WHAT TO WORK ON: When you reach the line that contains "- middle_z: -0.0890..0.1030" in the data below, start reproducing lines exactly, and stop after the line that contains "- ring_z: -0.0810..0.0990".
* * * * * * * * *
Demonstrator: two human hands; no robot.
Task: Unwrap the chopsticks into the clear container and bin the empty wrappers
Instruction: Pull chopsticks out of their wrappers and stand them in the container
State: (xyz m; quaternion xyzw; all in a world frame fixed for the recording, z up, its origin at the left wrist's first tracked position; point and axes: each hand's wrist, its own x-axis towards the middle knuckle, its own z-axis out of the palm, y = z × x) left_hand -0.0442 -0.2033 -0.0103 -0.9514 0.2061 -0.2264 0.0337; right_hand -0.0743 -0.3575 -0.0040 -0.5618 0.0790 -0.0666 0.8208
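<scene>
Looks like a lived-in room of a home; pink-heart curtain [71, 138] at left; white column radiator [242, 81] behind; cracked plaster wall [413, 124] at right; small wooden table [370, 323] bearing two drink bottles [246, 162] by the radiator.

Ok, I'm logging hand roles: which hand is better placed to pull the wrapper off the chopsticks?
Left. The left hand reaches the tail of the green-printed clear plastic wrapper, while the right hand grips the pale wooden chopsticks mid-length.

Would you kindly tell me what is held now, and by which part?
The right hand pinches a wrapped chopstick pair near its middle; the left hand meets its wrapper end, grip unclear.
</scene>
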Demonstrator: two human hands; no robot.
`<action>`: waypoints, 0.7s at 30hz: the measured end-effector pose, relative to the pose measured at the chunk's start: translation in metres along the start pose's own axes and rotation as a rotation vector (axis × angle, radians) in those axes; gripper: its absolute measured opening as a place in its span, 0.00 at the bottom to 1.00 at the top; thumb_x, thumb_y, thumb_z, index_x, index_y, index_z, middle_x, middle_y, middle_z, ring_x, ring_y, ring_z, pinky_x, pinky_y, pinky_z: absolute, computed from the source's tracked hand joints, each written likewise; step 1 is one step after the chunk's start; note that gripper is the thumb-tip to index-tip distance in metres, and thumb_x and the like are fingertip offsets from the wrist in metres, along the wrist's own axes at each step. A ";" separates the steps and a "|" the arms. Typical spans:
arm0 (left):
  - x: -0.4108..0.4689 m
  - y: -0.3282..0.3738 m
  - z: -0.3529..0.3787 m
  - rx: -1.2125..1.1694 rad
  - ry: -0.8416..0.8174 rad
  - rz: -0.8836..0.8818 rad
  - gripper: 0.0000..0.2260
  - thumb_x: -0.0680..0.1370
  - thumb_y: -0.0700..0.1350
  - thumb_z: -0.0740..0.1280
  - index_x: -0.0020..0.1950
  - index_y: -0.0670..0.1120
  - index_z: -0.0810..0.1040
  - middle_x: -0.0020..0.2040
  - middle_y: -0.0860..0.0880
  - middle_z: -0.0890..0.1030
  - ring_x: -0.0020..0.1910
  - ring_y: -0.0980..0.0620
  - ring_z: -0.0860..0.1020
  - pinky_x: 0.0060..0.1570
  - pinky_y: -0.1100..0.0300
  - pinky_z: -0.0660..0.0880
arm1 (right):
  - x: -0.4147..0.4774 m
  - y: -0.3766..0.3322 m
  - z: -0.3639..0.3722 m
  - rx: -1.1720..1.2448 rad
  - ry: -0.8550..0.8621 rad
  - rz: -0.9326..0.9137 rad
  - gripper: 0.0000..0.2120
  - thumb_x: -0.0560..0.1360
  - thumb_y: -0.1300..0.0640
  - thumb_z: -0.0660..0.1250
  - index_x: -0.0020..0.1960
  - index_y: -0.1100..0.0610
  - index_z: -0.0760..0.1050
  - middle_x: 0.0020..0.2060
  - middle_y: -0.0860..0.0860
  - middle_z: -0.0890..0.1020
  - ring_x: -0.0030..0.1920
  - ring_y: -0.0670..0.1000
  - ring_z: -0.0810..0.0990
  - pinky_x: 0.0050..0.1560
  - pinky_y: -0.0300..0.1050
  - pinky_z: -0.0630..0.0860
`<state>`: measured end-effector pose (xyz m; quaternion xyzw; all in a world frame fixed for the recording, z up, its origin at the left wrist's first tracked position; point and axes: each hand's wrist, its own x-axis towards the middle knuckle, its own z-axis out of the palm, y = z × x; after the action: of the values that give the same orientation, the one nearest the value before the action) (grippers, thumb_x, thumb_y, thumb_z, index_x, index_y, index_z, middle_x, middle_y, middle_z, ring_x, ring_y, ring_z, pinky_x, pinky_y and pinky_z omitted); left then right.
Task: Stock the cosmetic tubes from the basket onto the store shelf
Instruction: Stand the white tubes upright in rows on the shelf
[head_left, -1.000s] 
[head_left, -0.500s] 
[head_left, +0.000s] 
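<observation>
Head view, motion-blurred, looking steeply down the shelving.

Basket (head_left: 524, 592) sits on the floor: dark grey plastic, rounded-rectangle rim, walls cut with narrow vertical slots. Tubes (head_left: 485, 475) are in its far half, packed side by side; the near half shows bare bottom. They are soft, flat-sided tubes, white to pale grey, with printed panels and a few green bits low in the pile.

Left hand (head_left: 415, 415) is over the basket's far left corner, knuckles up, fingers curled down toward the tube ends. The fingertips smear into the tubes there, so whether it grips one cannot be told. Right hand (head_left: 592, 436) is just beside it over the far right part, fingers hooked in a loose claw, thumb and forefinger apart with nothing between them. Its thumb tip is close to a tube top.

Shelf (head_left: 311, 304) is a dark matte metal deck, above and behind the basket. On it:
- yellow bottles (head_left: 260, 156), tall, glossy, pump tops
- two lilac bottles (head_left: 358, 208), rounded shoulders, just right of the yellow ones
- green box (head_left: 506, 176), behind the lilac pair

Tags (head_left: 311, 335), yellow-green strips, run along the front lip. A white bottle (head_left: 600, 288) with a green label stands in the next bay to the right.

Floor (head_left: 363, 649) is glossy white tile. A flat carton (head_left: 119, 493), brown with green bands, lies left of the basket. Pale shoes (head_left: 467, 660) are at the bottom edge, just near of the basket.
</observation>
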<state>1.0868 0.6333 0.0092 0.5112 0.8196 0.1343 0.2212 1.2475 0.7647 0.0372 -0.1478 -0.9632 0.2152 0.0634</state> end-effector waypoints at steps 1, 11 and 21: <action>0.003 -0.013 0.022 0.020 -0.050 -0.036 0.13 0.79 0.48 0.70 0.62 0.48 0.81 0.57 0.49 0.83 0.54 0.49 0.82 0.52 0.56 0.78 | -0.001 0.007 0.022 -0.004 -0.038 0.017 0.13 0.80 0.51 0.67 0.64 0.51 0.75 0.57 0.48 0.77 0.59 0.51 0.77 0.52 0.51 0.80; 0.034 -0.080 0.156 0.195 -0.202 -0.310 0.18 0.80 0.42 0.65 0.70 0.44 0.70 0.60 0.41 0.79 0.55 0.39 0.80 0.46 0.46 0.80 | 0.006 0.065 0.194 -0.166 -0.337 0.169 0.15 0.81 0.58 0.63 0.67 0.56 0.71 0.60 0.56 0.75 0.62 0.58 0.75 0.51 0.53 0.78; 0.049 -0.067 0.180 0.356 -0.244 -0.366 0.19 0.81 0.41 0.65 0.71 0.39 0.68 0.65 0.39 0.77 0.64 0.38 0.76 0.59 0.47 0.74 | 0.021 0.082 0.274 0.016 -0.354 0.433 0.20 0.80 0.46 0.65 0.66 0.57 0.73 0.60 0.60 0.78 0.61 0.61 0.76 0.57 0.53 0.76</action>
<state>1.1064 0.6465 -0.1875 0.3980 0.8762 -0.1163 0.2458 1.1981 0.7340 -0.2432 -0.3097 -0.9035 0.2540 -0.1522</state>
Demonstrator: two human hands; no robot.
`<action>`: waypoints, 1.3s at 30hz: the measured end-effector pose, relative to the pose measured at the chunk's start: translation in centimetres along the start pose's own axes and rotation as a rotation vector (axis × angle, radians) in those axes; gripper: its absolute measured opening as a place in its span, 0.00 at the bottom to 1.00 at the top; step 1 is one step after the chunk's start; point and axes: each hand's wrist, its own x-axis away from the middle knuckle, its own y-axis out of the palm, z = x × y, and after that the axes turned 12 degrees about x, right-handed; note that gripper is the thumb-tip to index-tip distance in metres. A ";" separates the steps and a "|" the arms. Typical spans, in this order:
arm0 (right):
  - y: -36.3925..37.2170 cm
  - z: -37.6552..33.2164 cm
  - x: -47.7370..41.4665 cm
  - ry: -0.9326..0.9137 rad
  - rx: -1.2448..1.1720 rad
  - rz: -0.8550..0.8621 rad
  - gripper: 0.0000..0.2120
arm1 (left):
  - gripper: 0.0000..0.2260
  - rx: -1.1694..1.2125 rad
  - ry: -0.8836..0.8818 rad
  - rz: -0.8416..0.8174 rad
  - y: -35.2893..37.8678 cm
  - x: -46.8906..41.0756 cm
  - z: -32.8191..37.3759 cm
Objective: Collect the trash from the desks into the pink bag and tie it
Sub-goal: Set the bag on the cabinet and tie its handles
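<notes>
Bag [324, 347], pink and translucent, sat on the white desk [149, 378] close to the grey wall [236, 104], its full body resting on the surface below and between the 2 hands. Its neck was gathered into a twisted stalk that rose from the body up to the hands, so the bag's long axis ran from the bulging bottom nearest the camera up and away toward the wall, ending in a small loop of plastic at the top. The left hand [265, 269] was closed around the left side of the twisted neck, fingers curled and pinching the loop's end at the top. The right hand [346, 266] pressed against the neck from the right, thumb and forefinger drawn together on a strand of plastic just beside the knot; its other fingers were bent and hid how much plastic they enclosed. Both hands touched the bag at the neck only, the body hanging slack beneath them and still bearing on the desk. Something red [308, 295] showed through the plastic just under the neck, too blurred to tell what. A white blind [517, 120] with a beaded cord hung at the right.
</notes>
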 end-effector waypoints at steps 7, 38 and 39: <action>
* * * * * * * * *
COMPLETED EXERCISE:
  - middle_z: -0.0890..0.1030
  - ring_x: -0.0020..0.1910
  - ring_y: -0.0980..0.0620
  - ring_z: -0.0860..0.1020
  - pinky_x: 0.0060..0.1570
  - pinky_y: -0.1100..0.0300
  - pinky_z: -0.0660..0.0880
arm1 (right):
  - x: -0.4147..0.4774 m
  - y: -0.3766..0.3322 m
  - z: -0.3639..0.3722 m
  - rx: -1.1720..1.2448 rad
  - ry: -0.8550..0.8621 rad
  - rz: -0.9326..0.9137 rad
  - gripper: 0.0000..0.2120
  - thumb_x: -0.0560..0.1360
  - thumb_y: -0.1300..0.0640
  - thumb_z: -0.0660..0.1250
  - index_x: -0.0020..0.1960
  - index_y: -0.1100..0.0610
  - index_z: -0.0760..0.1050
  - middle_x: 0.0020..0.2060
  - middle_y: -0.0860..0.0860
  - middle_z: -0.0890..0.1020
  - ring_x: -0.0030..0.1920
  - ring_y: -0.0670..0.1000
  - ring_z: -0.0810..0.0990

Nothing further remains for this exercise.